There is also a precedent to refute the Bulgarian position – in 1897, Greece declared, albeit completely unprepared, war of the Ottoman Empire as soon as Fr. Crete rebels. Yes, the Greeks lost the war, but among the Cretans there is no doubt that their cause is the cause of the continental Greeks. The bitterness that remains among the activists of both the IMRO (IMRO after 1919) and the IOC predetermines the rather severe confrontations that arise between the two organizations and the authorities in Sofia. As people well know, at some point both Macedonian organizations will be banned and declared illegal. Separately, after 1908, in the IMRO itself began to appear the so-called. “Leftist tendencies”, guided by the principles of the International, which underlie the socialist movements, preach the idea of creating a Balkan federation,
It is on the basis of such limited ideas that contemporary Macedonian historiography builds its theses on a wide-ranging movement to create a Macedonian national identity – an indisputably exaggerated and ridiculous concept. There can be no doubt that without the active work of Serbia after 1913, any ideas of Balkan federalism among Macedonian Bulgarians would quickly lose any adequacy. In fact, for Serbs, the principle of the Balkan federation is a cornerstone of their national idea, formulated in Iliya Garashanin’s Drawing.in the middle of the XIX century. It was on this federal idea that the Kingdom of Serbs, Croats and Slovenes would later be created, in which the assimilation of Montenegro, Croatia, Bosnia, Slovenia and Macedonia would be sought, especially after the formation of Yugoslavia in 1929.
There is no and cannot be any doubt that the Ilinden-Preobrazhensko uprising is the supreme manifestation of the Bulgarian aspiration for freedom and independence in Thrace and Macedonia. There is no and cannot be any doubt that the activists of VMORO and VMOK are people with a strong Bulgarian national self-consciousness, for whom the future of Macedonia and Thrace is within the borders of Bulgaria. Also, there is no and cannot be any doubt that the current claims of Macedonian historiography are a cheap falsification of our history, which are flourishing due to the insufficiently adequate political and scientific-historical reaction on the part of Bulgaria.

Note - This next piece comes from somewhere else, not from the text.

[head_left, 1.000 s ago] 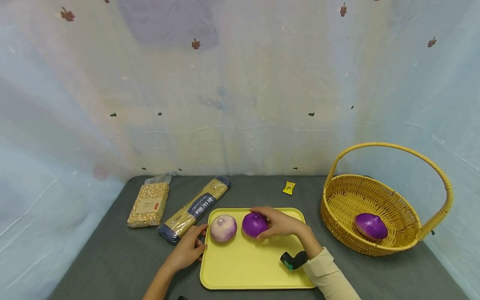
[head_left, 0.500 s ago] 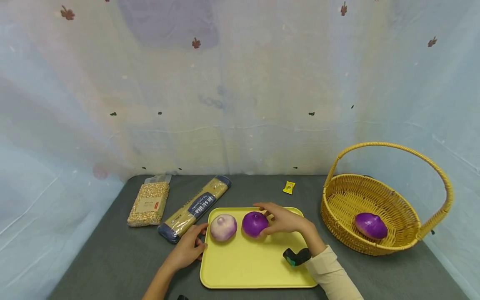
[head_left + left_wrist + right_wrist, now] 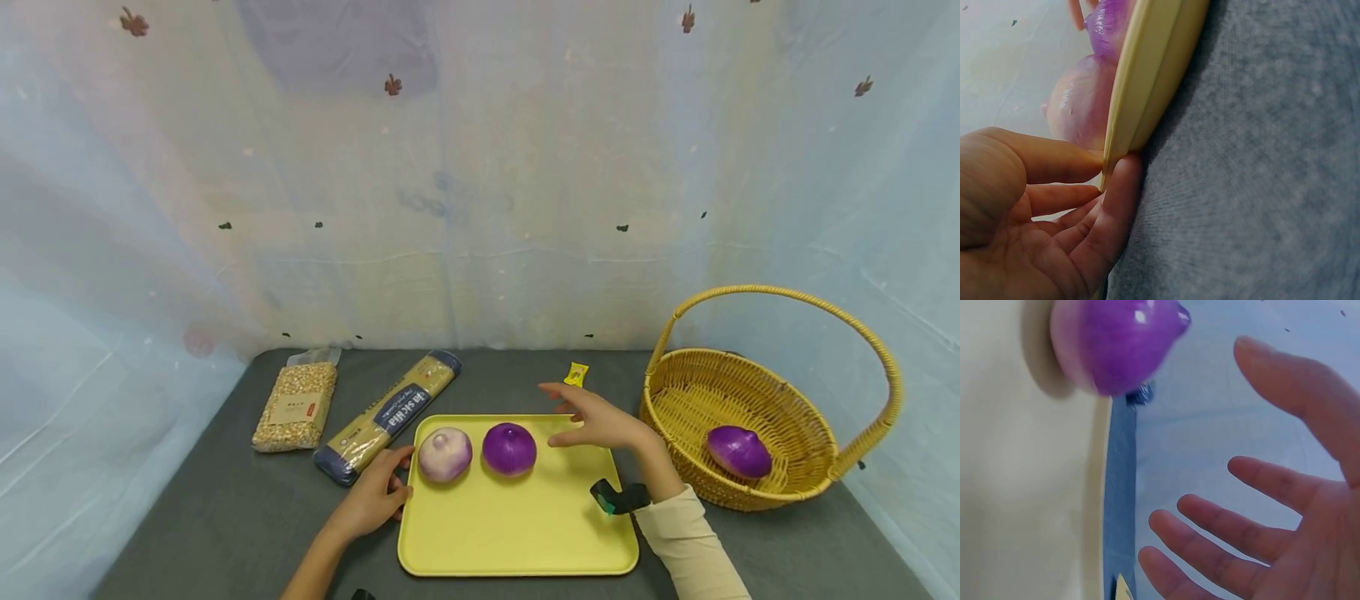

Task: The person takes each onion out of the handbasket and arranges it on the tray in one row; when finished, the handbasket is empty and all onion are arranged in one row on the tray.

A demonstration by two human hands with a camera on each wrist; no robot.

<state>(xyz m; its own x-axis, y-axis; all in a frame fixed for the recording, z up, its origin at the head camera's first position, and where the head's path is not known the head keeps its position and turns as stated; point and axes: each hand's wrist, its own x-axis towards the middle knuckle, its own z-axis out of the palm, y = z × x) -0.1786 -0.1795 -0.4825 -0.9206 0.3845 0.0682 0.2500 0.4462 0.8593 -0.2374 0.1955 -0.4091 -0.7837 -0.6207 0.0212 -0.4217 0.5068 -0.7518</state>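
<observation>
A yellow tray [image 3: 517, 533] bears two onions side by side near its far left corner. One is a pale onion with purple sides [image 3: 445, 456], the other a deep purple onion [image 3: 509, 450]. My left hand [image 3: 371, 497] pinches the tray's left rim; in the left wrist view the thumb and fingers [image 3: 1116, 212] meet at the edge. Over the tray's far right part, my right hand [image 3: 600, 419] hovers with spread fingers, apart from the purple onion. Nothing is between its fingers in the right wrist view, where the purple onion [image 3: 1116, 344] shows beyond the thumb.
On the right stands a wicker basket [image 3: 675, 467] with a tall handle and another purple onion [image 3: 738, 452] inside. A pasta pack [image 3: 390, 414] and a bag of corn kernels [image 3: 296, 404] lie at left. Behind the right hand is a small yellow wrapped piece [image 3: 576, 374].
The right hand has let go of the purple onion and moved right and away from it. The onion stays on the tray. My left hand keeps its place at the rim.
</observation>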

Since 1903, we Bulgarians have paid tribute to our compatriots in Macedonia. A tribute we could not pay in 1903, 1912, 1915 or 1941. It is now 2018. Talking about Macedonia’s physical accession to Bulgaria is a dangerous political chimera that has been cleverly used to manipulate voters over the years. The Bulgarian people can and must seek the real struggle for Macedonia – the struggle to preserve and promote the true history of our people and to protect the memory of our ancestors who gave their lives and deeds in the name of an ideal for a free and united Bulgaria. In this sense, the attitude of the Bulgarians towards Macedonia today cannot and should not be arrogant and contemptuous. On the contrary, it must be sharp, firm, factual and definite.